* **Work to complete**: Starting at the first line of the entries below, please return exactly each line up to and including the one with "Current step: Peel"; pictures stay out.

====== Material to process

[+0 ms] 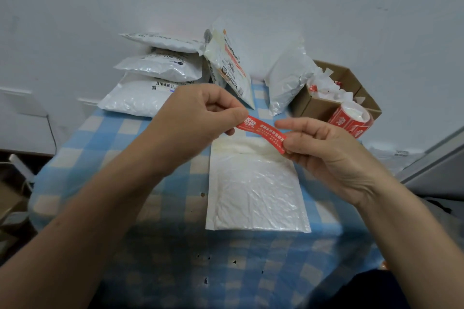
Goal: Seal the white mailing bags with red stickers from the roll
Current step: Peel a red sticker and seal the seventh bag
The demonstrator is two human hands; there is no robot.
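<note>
Right now your left hand (200, 113) and right hand (319, 145) each pinch one end of a long red paper sticker (263, 133), held just above the flat white plastic mailing bag (256, 190), which looks not yet sealed. More stacked white bags (150, 83) lie behind; whether those are sealed, I cannot tell.

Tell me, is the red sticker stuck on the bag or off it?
Off it. The left hand and right hand each pinch one end of the red sticker, holding it spread over the white bag.

sticker (261, 134) held between both hands above a bag (256, 190) on the table (120, 138); bag stack (155, 75) behind left; roll (351, 119) and box (334, 93) behind right
</note>
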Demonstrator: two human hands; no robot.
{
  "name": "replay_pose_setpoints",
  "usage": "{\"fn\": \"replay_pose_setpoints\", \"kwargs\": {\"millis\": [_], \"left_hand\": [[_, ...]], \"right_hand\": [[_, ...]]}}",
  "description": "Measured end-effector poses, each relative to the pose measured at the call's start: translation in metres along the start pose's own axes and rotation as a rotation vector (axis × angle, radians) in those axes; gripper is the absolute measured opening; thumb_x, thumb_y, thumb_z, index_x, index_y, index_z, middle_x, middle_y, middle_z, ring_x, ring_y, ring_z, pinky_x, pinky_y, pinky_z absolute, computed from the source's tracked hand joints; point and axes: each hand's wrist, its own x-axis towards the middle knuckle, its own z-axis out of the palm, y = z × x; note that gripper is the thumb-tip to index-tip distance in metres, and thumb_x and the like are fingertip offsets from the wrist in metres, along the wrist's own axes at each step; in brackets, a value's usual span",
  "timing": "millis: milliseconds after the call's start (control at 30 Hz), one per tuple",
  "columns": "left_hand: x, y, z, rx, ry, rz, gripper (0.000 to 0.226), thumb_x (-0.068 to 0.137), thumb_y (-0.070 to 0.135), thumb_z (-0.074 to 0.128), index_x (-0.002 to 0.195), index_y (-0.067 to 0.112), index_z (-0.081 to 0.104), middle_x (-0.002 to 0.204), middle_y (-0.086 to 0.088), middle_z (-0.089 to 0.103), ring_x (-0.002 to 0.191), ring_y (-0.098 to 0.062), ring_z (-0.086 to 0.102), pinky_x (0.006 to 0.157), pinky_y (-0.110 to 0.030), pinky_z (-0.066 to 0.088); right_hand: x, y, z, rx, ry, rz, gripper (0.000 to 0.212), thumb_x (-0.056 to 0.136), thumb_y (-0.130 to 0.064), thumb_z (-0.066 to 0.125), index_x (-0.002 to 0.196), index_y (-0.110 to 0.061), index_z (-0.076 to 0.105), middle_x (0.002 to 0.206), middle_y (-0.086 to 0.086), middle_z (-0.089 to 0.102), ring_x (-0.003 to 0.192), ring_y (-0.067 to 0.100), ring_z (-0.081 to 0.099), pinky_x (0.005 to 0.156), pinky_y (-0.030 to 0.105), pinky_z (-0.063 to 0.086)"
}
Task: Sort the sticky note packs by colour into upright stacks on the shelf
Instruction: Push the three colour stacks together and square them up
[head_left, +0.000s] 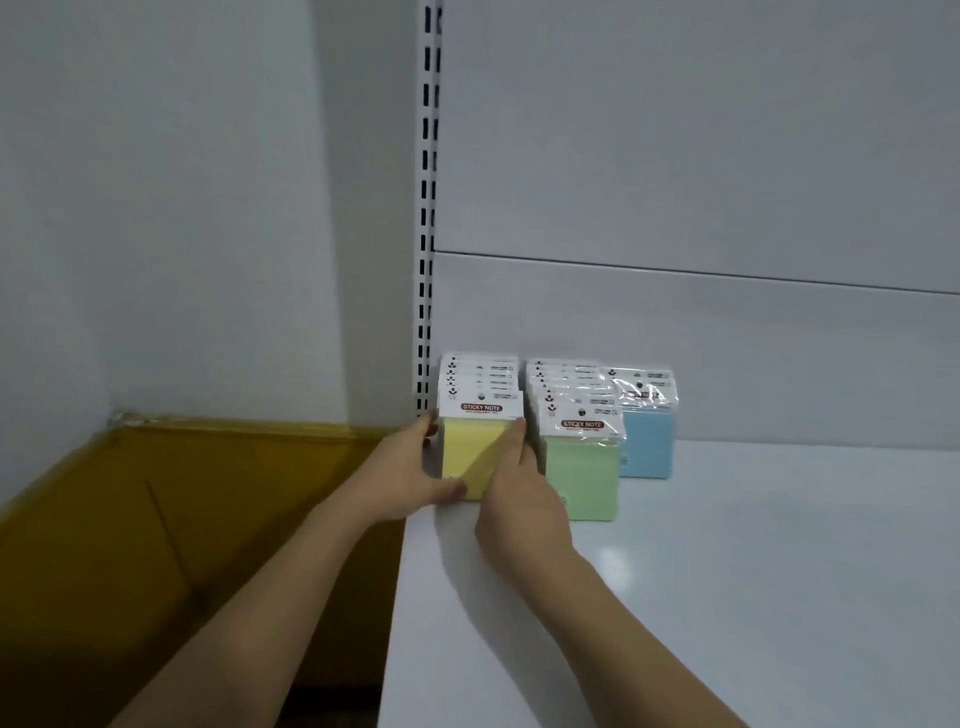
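Three upright rows of sticky note packs stand on the white shelf near its back left corner. The yellow stack is leftmost, the green stack in the middle, the blue stack on the right, further back. My left hand grips the yellow stack's left side, thumb across the lower front of the front pack. My right hand presses with straight fingers against the yellow stack's right side, in the gap beside the green stack.
A slotted white upright runs up the back panel just behind the yellow stack. Left of the shelf edge lies a brown cardboard box, lower down. A white wall stands behind it.
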Motion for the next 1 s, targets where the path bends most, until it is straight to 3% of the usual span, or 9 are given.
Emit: {"fn": "replay_pose_setpoints", "kwargs": {"millis": [100,233,433,733,867,1000], "left_hand": [[0.006,-0.006,0.002,-0.036,-0.026,0.023,0.091,0.065,0.043,0.082,0.143,0.029,0.036,0.138,0.01,0.052,0.124,-0.009,0.049,0.106,-0.039,0.041],[0.003,-0.009,0.01,-0.061,0.035,0.047,0.075,0.075,0.036,0.077,0.14,0.031,0.04,0.134,0.011,0.055,0.122,-0.009,0.051,0.103,-0.034,0.043],[0.002,-0.008,0.013,0.018,0.154,0.062,0.061,0.077,0.036,0.076,0.132,0.032,0.049,0.123,0.009,0.064,0.112,-0.012,0.059,0.095,-0.036,0.05],[0.003,0.004,0.016,0.218,0.302,0.023,0.057,0.078,0.045,0.071,0.129,0.031,0.049,0.114,0.006,0.068,0.101,-0.022,0.064,0.081,-0.037,0.054],[0.001,0.011,0.019,0.219,0.288,-0.026,0.057,0.08,0.043,0.069,0.131,0.031,0.047,0.114,0.004,0.067,0.099,-0.022,0.063,0.078,-0.035,0.054],[0.001,0.015,0.02,0.201,0.267,-0.086,0.048,0.082,0.037,0.067,0.125,0.027,0.049,0.11,0.001,0.066,0.092,-0.021,0.061,0.075,-0.035,0.054]], "right_hand": [[0.004,-0.003,0.002,-0.101,0.049,-0.015,0.088,0.092,-0.007,0.05,0.149,-0.007,-0.017,0.148,0.015,0.027,0.114,0.03,0.055,0.086,0.037,0.046],[0.011,-0.003,0.004,-0.222,0.059,-0.041,0.086,0.09,-0.002,0.052,0.151,-0.009,-0.008,0.138,0.017,0.036,0.104,0.029,0.06,0.076,0.035,0.049],[0.02,-0.009,0.004,-0.282,0.136,-0.046,0.072,0.091,-0.003,0.048,0.149,-0.004,0.005,0.123,0.015,0.047,0.094,0.027,0.064,0.061,0.031,0.04],[0.027,-0.007,0.0,-0.262,0.165,-0.045,0.062,0.091,0.0,0.044,0.145,-0.006,0.014,0.117,0.015,0.055,0.099,0.031,0.063,0.067,0.033,0.042],[0.023,-0.009,-0.008,-0.188,0.129,-0.036,0.064,0.09,-0.001,0.047,0.145,-0.009,0.015,0.119,0.015,0.055,0.104,0.032,0.061,0.075,0.035,0.045],[0.011,0.0,-0.028,-0.086,0.194,-0.144,0.064,0.089,-0.01,0.05,0.146,-0.014,0.019,0.124,0.011,0.052,0.1,0.034,0.059,0.071,0.035,0.04]]}}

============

* **Solution for this task**:
[+0 ms] 
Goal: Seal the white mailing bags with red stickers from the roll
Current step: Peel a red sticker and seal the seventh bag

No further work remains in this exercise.